Going Ed to Ed
Earlier at the Ed Miliband speech on the South Bank, the theme was: what does Labour do when there’s less money around? Ed M called it “a new approach” and a “change of approach.”
Why so late? The money ran out some time ago, as Liam Byrne helpfully pointed out to his successor at The Treasury in May 2010. He was making this speech now, Ed Miliband said, because the Coalition economic strategy has only recently comprehensively fallen off the rails and confirmed it won’t eliminate the structural deficit in this Parliament.
The implication is that Ed M might ever have been able to imagine wading back into power in 2015 after a perfectly performed deficit reduction plan and simply switching the tap back on again. The truth is Ed Balls has not wanted to get hung up on listing blood-curdling cuts Labour would bring in because he thinks it would distract from a clear line of attack he thinks he has on the Coalition just as their numbers and forecasts are seriously under-shooting. The other truth is that Ed Balls has repeatedly in private cautioned against a grand mea culpa for the last government’s alleged mistakes and Ed Miliband has himself decided against such a strategy. Both Eds have instead made carefully selective apologies.

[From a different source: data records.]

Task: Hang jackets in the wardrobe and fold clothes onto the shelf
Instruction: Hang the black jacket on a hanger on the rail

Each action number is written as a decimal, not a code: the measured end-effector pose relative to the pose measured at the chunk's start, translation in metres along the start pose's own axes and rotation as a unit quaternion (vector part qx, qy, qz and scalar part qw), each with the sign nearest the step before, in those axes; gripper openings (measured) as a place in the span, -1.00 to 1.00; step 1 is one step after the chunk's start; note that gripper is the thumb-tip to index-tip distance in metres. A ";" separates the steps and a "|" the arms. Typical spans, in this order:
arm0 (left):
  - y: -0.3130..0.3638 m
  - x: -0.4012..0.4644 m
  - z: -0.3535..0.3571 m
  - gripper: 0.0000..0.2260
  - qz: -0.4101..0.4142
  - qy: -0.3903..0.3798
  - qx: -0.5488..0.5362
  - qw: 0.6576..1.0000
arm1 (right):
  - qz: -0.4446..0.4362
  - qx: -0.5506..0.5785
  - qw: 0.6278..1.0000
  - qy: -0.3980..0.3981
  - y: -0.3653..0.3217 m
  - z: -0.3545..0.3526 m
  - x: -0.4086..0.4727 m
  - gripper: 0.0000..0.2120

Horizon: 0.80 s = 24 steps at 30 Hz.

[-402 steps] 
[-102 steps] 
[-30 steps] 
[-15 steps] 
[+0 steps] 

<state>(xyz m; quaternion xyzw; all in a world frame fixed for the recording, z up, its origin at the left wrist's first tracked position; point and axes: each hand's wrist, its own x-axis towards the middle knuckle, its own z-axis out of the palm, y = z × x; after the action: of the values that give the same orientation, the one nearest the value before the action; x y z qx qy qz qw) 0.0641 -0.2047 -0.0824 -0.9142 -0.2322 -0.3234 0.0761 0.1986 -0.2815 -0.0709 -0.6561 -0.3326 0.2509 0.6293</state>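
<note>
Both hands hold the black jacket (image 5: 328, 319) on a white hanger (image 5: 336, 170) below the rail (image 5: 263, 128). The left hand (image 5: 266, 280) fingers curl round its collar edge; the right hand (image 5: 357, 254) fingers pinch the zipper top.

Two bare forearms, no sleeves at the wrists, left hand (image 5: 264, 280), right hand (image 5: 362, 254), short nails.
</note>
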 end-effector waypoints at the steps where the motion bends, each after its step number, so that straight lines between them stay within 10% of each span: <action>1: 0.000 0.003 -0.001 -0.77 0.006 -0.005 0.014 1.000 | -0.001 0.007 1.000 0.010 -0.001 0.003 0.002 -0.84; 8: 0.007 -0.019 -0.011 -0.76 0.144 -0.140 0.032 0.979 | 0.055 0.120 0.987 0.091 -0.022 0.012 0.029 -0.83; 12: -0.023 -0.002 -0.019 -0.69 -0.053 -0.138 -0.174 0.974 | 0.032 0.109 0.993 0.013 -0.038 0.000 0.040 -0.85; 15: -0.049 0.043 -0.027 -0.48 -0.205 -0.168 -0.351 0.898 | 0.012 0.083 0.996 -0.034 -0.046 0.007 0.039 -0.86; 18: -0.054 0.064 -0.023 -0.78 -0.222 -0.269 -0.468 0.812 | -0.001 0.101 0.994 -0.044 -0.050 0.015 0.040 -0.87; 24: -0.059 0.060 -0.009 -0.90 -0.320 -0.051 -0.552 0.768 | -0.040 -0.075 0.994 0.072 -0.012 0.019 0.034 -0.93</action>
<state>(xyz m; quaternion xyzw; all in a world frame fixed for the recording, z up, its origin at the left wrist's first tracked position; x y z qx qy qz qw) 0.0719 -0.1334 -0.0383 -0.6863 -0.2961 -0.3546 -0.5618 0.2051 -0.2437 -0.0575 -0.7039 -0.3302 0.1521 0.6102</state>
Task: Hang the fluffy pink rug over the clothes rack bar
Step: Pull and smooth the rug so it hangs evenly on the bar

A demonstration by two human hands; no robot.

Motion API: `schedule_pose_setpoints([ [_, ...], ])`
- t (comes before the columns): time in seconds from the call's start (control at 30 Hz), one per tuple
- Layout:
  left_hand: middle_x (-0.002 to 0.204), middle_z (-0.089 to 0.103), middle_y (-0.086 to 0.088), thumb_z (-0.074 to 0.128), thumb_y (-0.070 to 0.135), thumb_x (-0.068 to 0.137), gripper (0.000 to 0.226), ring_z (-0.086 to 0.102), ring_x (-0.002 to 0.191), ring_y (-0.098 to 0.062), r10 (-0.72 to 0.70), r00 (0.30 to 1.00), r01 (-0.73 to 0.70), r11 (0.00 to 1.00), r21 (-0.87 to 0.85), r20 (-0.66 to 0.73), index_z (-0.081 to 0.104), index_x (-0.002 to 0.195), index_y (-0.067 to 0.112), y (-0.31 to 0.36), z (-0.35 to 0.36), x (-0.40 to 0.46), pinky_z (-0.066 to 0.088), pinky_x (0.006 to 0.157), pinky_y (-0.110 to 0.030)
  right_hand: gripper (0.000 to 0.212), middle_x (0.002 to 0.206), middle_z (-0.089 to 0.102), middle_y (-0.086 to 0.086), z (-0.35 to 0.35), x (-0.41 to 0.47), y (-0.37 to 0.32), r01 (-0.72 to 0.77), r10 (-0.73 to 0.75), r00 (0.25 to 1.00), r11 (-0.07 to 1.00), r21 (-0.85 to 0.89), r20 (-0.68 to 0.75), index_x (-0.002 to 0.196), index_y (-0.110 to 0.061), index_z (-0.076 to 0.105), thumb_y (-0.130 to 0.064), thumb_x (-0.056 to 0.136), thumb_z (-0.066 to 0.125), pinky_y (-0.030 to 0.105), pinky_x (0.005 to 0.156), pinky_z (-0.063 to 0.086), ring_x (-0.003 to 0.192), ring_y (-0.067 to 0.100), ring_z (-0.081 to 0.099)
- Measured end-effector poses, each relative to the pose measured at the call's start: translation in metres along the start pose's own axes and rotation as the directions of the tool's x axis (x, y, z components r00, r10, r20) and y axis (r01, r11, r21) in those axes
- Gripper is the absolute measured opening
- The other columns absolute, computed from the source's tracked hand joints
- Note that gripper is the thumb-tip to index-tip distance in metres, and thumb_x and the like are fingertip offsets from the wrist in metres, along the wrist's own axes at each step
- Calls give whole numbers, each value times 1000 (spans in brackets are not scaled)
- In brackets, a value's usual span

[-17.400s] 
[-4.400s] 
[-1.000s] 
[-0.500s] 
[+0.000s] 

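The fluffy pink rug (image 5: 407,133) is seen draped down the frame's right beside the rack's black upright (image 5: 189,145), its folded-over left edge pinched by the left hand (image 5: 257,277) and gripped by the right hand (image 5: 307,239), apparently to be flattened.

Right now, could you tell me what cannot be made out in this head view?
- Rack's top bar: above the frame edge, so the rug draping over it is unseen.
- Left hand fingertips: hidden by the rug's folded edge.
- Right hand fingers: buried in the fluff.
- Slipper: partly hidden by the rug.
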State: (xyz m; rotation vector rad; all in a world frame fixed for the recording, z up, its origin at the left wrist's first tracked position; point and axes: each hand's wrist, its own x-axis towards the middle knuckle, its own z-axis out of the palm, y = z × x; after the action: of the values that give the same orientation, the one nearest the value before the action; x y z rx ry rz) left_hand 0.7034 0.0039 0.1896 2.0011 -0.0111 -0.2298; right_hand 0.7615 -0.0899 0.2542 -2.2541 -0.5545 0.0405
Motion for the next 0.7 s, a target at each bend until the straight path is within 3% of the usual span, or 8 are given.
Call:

How is Ed Miliband doing as Labour leader? Read more from Channel 4 News.
But that strategy has not been seroiusly shifting votes. So today was about moving away from it. “Whoever is the next Prime Minister,” Ed M said, “will still have a deficit to reduce, and will not have money to spend. Whoever governs after 2015 will have to find more savings.” He didn’t produce a beheaded white rabbit from the hat to show his bloody intent but contented himself with a plan to shift some of the burden of looking after the over-75s fuel bills from the state to the private sector. But sources close to him say that bloodier stuff could follow, maybe even a sally against some universal benefits (though he defended them when I asked him about them today).
After a tricky outing on the Today Programme, the speech itself was not a set-back moment … but you came away feeling he’ll have to stick to this strategy doggegdly now and provide real proof of intent soon.